It is the power of hybridity that enables the colonized to challenge the ‘inherited boundaries of power and knowledge’. It breaks down the symmetry and duality of the self/Other, insider/outsider, and establishes alternative spaces of power and knowledge.” – Homi Bhabha

Sri Lankans as individuals and as members of diverse ethnic groups are cultural, economic, and political hybrids. They are receptive to hybridity in anything and everything they do, without much regard for its long-term consequences. The cherished ideals of national sovereignty, national identity and the political order Sri Lankans want to protect are all transnational hybrids. Why then, do they reject ‘hybridity’ when it comes to verifying the allegations regarding the violations of human rights abuses, war crimes, and crimes against humanity?
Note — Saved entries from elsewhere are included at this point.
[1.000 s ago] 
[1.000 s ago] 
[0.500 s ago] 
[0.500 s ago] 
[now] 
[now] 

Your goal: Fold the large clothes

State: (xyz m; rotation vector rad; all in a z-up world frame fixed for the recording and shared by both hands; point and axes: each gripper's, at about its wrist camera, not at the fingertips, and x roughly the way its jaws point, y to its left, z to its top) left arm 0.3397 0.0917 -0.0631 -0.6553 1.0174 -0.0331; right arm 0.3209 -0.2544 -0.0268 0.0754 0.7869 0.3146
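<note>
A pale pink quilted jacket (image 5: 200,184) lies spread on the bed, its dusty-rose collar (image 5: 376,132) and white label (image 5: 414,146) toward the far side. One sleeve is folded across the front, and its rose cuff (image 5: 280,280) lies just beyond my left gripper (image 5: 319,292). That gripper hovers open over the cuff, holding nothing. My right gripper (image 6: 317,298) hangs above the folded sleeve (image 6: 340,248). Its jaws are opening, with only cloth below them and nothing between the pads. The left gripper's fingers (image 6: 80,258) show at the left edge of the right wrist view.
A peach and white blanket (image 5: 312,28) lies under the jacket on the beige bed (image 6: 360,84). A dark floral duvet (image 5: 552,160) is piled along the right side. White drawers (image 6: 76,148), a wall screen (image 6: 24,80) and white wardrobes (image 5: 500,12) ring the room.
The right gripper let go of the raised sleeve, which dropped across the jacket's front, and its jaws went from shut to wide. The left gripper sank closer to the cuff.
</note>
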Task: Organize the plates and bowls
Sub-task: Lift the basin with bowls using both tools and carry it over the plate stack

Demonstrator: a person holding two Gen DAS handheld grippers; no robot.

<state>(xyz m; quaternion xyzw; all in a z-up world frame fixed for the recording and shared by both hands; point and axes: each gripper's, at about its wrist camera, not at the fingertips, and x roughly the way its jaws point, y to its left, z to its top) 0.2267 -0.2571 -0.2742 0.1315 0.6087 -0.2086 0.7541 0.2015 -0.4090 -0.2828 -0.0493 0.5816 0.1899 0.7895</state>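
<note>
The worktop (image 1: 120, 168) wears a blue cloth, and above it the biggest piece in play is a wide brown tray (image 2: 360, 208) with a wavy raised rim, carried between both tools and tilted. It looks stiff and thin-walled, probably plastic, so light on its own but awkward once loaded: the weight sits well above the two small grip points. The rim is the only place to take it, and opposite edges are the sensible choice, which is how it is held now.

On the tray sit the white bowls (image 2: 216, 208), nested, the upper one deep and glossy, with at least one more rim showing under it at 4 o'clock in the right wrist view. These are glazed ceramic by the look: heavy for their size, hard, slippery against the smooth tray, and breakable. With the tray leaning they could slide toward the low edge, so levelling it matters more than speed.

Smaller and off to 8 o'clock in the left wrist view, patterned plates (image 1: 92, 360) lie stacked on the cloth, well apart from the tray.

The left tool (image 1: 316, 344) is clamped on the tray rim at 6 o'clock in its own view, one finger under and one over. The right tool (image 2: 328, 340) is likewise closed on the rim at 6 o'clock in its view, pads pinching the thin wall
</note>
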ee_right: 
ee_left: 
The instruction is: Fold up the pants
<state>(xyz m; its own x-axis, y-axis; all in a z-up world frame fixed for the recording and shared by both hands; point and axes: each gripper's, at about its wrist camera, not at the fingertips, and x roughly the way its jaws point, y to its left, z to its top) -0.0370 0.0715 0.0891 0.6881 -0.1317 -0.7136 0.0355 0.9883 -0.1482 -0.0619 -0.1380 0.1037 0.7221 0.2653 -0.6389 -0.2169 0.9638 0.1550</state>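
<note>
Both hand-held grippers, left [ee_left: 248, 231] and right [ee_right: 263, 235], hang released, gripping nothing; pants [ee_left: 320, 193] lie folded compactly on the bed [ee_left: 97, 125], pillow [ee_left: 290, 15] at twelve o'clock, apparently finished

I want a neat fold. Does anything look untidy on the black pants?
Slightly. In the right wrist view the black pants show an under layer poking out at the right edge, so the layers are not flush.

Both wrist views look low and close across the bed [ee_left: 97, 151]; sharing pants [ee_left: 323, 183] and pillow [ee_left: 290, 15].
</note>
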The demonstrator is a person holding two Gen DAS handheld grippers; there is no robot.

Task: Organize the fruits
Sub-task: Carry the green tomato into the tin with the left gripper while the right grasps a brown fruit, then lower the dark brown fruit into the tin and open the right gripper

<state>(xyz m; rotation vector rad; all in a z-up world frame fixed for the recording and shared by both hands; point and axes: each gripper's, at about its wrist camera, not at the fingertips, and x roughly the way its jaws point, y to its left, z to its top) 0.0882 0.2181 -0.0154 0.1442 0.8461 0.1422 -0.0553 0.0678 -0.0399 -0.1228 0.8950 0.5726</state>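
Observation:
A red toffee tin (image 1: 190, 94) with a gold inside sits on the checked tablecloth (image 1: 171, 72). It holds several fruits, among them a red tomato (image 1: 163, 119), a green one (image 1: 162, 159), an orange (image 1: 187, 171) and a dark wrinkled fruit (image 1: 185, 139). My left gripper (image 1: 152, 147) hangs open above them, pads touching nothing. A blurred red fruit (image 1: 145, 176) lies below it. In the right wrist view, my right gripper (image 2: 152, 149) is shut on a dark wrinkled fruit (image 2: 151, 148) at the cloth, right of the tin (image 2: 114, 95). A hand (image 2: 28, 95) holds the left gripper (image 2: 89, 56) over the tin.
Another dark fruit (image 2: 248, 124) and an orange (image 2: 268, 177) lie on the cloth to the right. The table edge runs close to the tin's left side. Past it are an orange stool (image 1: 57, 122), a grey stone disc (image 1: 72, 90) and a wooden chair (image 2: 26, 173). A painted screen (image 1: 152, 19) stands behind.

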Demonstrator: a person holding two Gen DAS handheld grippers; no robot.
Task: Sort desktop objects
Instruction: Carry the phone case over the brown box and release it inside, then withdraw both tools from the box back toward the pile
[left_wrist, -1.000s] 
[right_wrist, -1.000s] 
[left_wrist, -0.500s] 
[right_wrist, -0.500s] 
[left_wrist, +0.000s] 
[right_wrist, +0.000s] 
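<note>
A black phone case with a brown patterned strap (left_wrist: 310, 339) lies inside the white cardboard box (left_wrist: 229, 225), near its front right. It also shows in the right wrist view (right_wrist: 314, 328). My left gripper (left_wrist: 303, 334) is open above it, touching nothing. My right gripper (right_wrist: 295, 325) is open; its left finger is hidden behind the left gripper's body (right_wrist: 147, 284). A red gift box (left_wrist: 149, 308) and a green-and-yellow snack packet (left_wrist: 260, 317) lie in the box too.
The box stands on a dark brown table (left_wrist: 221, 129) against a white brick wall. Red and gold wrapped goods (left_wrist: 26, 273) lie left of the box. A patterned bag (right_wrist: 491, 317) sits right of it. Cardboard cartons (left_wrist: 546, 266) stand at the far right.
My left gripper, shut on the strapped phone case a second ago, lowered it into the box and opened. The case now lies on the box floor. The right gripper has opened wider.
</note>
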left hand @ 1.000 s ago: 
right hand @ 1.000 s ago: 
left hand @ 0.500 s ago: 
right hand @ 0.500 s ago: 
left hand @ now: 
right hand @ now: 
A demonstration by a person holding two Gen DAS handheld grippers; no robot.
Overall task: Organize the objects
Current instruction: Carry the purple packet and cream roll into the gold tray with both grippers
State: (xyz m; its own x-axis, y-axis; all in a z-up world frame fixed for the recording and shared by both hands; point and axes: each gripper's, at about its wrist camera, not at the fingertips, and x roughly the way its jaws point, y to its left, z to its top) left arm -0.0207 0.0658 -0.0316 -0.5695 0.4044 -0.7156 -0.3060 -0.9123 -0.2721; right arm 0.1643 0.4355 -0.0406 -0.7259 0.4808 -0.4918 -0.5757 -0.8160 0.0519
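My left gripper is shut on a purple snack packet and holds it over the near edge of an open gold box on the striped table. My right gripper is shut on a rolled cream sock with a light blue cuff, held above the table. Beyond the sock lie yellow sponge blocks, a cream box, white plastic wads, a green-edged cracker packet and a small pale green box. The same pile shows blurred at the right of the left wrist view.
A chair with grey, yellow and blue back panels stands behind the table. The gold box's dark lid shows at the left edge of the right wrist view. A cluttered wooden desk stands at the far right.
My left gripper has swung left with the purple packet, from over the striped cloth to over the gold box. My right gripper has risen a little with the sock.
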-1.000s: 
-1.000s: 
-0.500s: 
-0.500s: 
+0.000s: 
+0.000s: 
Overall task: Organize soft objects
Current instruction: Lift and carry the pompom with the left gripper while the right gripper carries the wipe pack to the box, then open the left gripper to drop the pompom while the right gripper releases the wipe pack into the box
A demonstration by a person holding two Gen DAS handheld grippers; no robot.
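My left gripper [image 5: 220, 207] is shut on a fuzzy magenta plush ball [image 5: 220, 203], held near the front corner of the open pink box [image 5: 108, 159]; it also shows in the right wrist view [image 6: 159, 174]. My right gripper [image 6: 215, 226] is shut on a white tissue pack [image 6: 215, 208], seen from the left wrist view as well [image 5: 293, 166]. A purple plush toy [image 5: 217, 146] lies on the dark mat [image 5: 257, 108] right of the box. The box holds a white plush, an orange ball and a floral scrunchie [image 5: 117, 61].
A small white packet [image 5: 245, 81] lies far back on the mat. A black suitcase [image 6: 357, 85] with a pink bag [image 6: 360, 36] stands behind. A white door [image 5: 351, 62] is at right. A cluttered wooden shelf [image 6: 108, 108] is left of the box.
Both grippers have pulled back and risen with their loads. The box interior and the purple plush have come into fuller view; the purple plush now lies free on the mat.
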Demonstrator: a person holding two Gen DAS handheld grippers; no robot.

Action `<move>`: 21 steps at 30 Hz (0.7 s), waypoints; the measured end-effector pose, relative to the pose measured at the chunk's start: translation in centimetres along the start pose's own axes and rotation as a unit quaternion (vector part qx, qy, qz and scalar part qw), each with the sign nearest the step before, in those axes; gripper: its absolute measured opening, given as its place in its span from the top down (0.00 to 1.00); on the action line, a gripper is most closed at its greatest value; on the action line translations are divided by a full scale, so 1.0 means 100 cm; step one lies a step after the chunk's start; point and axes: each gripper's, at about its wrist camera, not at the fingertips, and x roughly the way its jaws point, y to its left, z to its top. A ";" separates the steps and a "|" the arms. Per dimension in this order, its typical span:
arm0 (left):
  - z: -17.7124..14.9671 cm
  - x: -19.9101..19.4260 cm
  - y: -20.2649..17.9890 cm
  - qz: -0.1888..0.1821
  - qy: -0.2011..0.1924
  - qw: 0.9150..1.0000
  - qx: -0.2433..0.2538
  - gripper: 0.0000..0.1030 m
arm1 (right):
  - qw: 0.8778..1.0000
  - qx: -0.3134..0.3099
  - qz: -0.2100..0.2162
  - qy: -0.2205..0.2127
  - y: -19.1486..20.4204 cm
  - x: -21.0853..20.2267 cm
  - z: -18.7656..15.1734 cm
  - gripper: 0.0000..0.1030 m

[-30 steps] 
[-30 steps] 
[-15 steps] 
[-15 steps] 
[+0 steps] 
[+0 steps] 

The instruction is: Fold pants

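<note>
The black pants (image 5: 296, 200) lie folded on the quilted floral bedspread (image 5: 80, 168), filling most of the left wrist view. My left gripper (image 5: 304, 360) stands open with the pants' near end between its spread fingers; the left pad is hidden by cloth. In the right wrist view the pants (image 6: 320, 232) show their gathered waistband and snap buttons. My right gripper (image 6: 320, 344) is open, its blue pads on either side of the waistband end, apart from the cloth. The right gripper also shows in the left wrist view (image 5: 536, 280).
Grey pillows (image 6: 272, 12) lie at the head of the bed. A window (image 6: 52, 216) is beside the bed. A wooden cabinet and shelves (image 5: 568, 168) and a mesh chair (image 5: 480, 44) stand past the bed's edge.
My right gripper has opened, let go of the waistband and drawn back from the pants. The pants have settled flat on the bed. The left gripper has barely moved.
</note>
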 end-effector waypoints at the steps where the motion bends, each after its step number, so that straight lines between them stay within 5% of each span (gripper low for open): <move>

The stated intention of the UNHRC’s call for hybrid investigation is to “support the Government of Sri Lanka’s commitment to strengthen and safeguard the credibility of the processes of truth seeking, justice, reparations, and guarantees of non-recurrence by engaging in broad national consultations with the inclusion of victims and civil society, including non-governmental organizations, from all affected communities that will inform the design and implementation of these processes, drawing on international expertise, assistance and best practices.” Why then, is serious public dialogue about these positive benefits of a hybrid investigation absent? Why is the government more preoccupied with finding ways to convince the public that the investigation will have no foreign interferences? These are not just political questions – they are also moral and existential.

War Crimes in Sri LankaObjections to a hybrid investigation are carry-overs from a politically motivated distinction the UPFA made between ‘domestic’ and ‘international’, to enhance its image as protector against international conspiracies and separatists. UPFA exploited this image to muster popular legitimacy for all the deceptive strategies it used to justify its refusal to honor the demands for truth and accountability, and deny a free and safe space for the public to explore the relative merits of an international and/or domestic inquiry. The UPFA’s aversion to truth and accountability was evident in the way it conducted the Lessons Learnt and Reconciliation Commission (LLRC).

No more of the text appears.